▶ EXERCISE DESCRIPTION: Give back each line of the data exactly.
--- AVAILABLE DATA ---
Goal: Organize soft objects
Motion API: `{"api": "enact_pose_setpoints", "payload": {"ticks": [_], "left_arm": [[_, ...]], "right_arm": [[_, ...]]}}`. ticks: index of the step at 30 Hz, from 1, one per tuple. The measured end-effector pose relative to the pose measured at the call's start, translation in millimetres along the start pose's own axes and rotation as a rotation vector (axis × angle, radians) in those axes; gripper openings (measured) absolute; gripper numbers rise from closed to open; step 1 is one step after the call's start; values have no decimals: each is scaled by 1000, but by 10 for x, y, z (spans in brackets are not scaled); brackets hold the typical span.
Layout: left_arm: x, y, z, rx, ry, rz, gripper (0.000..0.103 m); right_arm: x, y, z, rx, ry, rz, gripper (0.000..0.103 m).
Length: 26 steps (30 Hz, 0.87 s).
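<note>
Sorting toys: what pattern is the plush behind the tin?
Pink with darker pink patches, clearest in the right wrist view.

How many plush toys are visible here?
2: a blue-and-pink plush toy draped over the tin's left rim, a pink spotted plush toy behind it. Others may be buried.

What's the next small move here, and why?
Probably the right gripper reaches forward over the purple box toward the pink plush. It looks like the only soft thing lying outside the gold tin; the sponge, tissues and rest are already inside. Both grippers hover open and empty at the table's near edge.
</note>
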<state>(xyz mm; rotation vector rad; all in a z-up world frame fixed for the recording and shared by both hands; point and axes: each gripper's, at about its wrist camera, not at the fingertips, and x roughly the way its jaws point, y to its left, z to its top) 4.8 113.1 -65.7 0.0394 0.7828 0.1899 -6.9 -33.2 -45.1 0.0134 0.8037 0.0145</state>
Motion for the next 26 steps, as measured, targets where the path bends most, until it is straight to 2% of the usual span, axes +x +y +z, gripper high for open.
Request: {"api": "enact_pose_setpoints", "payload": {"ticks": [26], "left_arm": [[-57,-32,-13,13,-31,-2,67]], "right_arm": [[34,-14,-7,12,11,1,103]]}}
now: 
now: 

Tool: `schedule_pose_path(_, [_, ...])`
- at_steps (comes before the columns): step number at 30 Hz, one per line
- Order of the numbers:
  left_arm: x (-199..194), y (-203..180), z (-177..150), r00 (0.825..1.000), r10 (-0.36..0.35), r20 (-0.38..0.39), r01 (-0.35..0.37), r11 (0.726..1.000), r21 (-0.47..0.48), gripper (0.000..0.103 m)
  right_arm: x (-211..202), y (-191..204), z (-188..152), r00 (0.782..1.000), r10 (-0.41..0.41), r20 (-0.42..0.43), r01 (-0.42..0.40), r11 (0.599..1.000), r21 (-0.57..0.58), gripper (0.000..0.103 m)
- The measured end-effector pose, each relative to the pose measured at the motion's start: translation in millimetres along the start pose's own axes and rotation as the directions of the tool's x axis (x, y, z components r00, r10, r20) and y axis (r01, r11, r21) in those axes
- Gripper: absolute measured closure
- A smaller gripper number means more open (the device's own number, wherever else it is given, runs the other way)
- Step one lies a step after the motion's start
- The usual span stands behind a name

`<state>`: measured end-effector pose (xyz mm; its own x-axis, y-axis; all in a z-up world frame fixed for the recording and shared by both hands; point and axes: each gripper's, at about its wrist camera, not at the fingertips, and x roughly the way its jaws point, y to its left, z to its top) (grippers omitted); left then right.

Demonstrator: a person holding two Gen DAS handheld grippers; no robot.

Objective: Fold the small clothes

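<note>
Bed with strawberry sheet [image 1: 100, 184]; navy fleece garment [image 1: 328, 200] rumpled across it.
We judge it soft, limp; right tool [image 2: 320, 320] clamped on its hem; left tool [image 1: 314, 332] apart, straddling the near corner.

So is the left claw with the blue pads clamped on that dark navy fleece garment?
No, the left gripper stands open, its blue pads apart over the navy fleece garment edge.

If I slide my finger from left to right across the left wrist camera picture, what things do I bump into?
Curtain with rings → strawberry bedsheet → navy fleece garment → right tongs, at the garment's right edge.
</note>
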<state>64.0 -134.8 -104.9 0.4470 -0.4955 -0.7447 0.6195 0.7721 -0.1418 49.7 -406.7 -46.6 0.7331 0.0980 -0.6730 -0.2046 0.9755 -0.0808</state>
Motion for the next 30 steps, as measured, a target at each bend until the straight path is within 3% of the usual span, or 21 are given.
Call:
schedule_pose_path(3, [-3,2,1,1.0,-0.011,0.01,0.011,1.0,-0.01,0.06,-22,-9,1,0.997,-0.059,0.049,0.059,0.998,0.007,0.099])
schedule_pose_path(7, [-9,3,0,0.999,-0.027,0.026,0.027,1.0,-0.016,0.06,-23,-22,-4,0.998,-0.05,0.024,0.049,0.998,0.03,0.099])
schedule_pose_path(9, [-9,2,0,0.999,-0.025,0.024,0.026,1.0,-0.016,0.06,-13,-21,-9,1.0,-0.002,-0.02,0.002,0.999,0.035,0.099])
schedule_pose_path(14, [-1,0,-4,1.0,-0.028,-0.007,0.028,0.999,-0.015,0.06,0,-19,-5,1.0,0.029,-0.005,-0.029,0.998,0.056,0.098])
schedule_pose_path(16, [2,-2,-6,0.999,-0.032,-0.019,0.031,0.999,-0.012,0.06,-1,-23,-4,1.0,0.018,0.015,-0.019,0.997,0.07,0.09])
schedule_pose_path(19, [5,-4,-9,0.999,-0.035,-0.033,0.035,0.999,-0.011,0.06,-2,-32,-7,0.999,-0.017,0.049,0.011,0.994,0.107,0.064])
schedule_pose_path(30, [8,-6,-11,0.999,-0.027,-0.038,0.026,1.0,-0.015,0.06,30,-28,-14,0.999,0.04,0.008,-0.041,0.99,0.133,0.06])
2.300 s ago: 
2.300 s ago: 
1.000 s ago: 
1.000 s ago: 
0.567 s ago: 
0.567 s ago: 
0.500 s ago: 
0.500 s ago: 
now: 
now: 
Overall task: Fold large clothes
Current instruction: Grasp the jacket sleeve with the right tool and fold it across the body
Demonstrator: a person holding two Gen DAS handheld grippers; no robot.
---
▶ RESULT OF THE TASK:
Goal: Organize soft objects
Motion API: `{"api": "enact_pose_setpoints", "payload": {"ticks": [_], "left_arm": [[_, ...]], "right_arm": [[_, ...]]}}`. ticks: index of the step at 30 Hz, from 1, one per tuple. The measured end-effector pose relative to the pose measured at the call's start, translation in millimetres along the start pose's own axes and rotation as a rotation vector (axis × angle, radians) in those axes; gripper openings (measured) absolute; gripper numbers rise from closed to open; step 1 is one step after the call's start; values have no decimals: each is scaled by 1000, but by 10 for x, y, z (spans in brackets are not scaled); brackets hold the typical span.
Layout: left_arm: x, y, z, rx, ry, rz, gripper (0.000..0.103 m); right_arm: x, y, z, rx, ry, rz, gripper (0.000..0.103 m).
Length: 26 steps (30 Hz, 0.87 s).
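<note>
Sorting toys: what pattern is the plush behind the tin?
Pink with darker pink patches, clearest in the right wrist view.

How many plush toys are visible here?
2: a blue-and-pink plush toy draped over the tin's left rim, a pink spotted plush toy behind it. Others may be buried.

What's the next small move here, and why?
Probably the right gripper reaches forward over the purple box toward the pink plush. It looks like the only soft thing lying outside the gold tin; the sponge, tissues and rest are already inside. Both grippers hover open and empty at the table's near edge.
</note>
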<state>(xyz mm; rotation vector rad; all in a z-up world frame fixed for the recording and shared by both hands; point and axes: each gripper's, at about its wrist camera, not at the fingertips, and x roughly the way its jaws point, y to its left, z to its top) 4.8 113.1 -65.7 0.0394 0.7828 0.1899 -6.9 -33.2 -45.1 0.0134 0.8037 0.0145</state>
Motion for the next 26 steps, as measured, targets where the path bends most, until it is straight to 2% of the usual span, axes +x +y +z, gripper high for open.
Request: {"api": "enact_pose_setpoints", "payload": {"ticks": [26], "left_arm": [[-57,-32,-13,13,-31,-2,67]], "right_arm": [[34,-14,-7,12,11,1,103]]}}
now: 
now: 

Tool: `schedule_pose_path(_, [_, ...])`
- at_steps (comes before the columns): step number at 30 Hz, one per line
- Order of the numbers:
  left_arm: x (-199..194), y (-203..180), z (-177..150), r00 (0.825..1.000), r10 (-0.36..0.35), r20 (-0.38..0.39), r01 (-0.35..0.37), r11 (0.726..1.000), r21 (-0.47..0.48), gripper (0.000..0.103 m)
  right_arm: x (-211..202), y (-191..204), z (-188..152), r00 (0.782..1.000), r10 (-0.41..0.41), r20 (-0.42..0.43), r01 (-0.42..0.40), r11 (0.599..1.000), r21 (-0.57..0.58), gripper (0.000..0.103 m)
- The measured end-effector pose, each relative to the pose measured at the motion's start: translation in millimetres along the start pose's own axes and rotation as the directions of the tool's x axis (x, y, z components r00, r10, r20) and y axis (r01, r11, r21) in those axes
- Gripper: absolute measured closure
- A smaller gripper number means more open (the device's own number, wherever else it is given, runs the other way)
- Step one lies a step after the motion's start
- The usual span stands behind a name

`<state>`: measured end-effector pose (xyz mm; its own x-axis, y-axis; all in a z-up world frame fixed for the recording and shared by both hands; point and axes: each gripper's, at about its wrist camera, not at the fingertips, and x roughly the way its jaws point, y to its left, z to its top) (grippers omitted); left then right.

Demonstrator: a person holding two Gen DAS handheld grippers; no robot.

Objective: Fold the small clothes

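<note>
Bed with strawberry sheet [image 1: 100, 184]; navy fleece garment [image 1: 328, 200] rumpled across it.
We judge it soft, limp; right tool [image 2: 320, 320] clamped on its hem; left tool [image 1: 314, 332] apart, straddling the near corner.

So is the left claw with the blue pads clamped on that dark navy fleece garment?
No, the left gripper stands open, its blue pads apart over the navy fleece garment edge.

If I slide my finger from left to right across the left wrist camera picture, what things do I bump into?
Curtain with rings → strawberry bedsheet → navy fleece garment → right tongs, at the garment's right edge.
</note>
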<state>64.0 -134.8 -104.9 0.4470 -0.4955 -0.7447 0.6195 0.7721 -0.1418 49.7 -406.7 -46.6 0.7331 0.0980 -0.6730 -0.2046 0.9755 -0.0808</state>
Motion for the next 30 steps, as measured, a target at each bend until the straight path is within 3% of the usual span, or 21 are given.
Call:
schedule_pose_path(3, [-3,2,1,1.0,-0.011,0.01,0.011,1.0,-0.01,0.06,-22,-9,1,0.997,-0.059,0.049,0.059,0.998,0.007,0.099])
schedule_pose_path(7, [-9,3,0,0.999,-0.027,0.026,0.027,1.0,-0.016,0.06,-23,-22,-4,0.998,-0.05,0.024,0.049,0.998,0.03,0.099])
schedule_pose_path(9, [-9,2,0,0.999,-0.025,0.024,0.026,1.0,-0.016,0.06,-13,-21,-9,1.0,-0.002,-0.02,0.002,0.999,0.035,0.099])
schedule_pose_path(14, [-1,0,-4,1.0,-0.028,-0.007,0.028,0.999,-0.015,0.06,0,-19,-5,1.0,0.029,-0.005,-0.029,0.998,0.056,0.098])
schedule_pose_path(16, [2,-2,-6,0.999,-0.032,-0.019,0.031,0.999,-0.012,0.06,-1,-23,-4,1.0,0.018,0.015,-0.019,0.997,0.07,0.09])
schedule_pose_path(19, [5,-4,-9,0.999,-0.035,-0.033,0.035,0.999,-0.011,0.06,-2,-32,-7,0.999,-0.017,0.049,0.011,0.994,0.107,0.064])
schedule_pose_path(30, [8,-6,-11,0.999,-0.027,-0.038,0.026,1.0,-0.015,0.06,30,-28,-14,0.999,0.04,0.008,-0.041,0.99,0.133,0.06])
2.300 s ago: 
2.300 s ago: 
1.000 s ago: 
1.000 s ago: 
0.567 s ago: 
0.567 s ago: 
0.500 s ago: 
0.500 s ago: 
now: 
now: 
Overall task: Fold large clothes
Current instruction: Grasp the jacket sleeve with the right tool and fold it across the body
Demonstrator: a person holding two Gen DAS handheld grippers; no robot.

This output is complete, so the exercise is closed.